§ **What is needed**:
Output the data unchanged and complete, minus the images.

§ **Collected data**:
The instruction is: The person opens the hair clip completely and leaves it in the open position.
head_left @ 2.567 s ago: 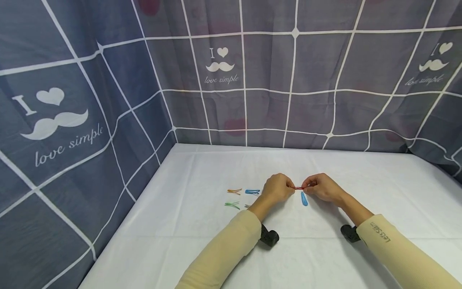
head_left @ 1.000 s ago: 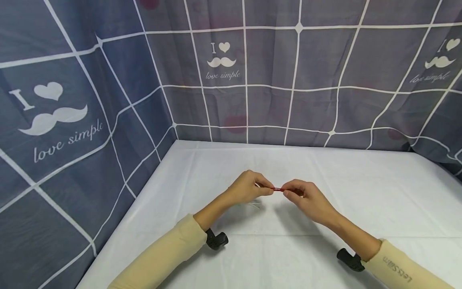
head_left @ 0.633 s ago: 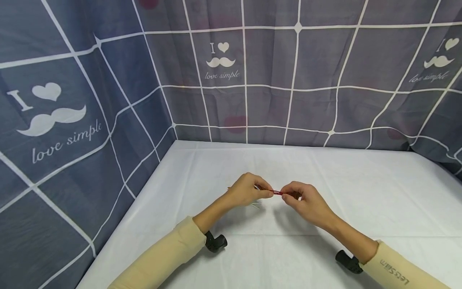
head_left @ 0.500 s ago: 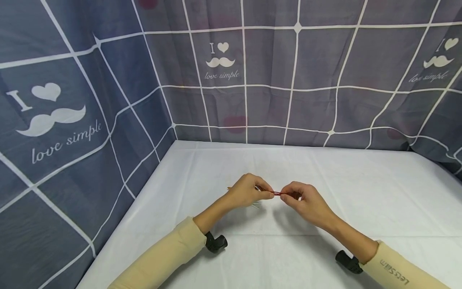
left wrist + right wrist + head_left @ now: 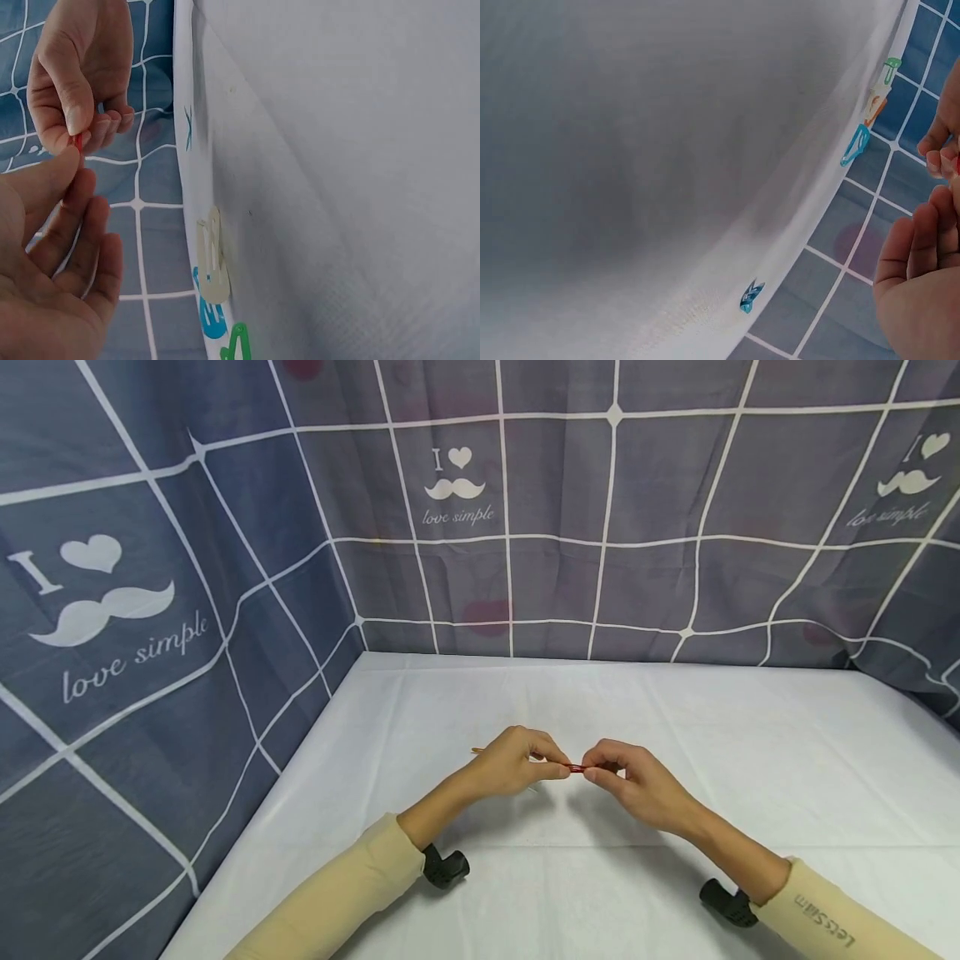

§ **Exercise response**:
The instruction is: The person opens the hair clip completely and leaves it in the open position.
head_left @ 2.567 s ago: 
head_left @ 1.000 s ago: 
head_left @ 0.633 s ago: 
head_left @ 0.500 s ago: 
left wrist + right wrist + head_left @ now: 

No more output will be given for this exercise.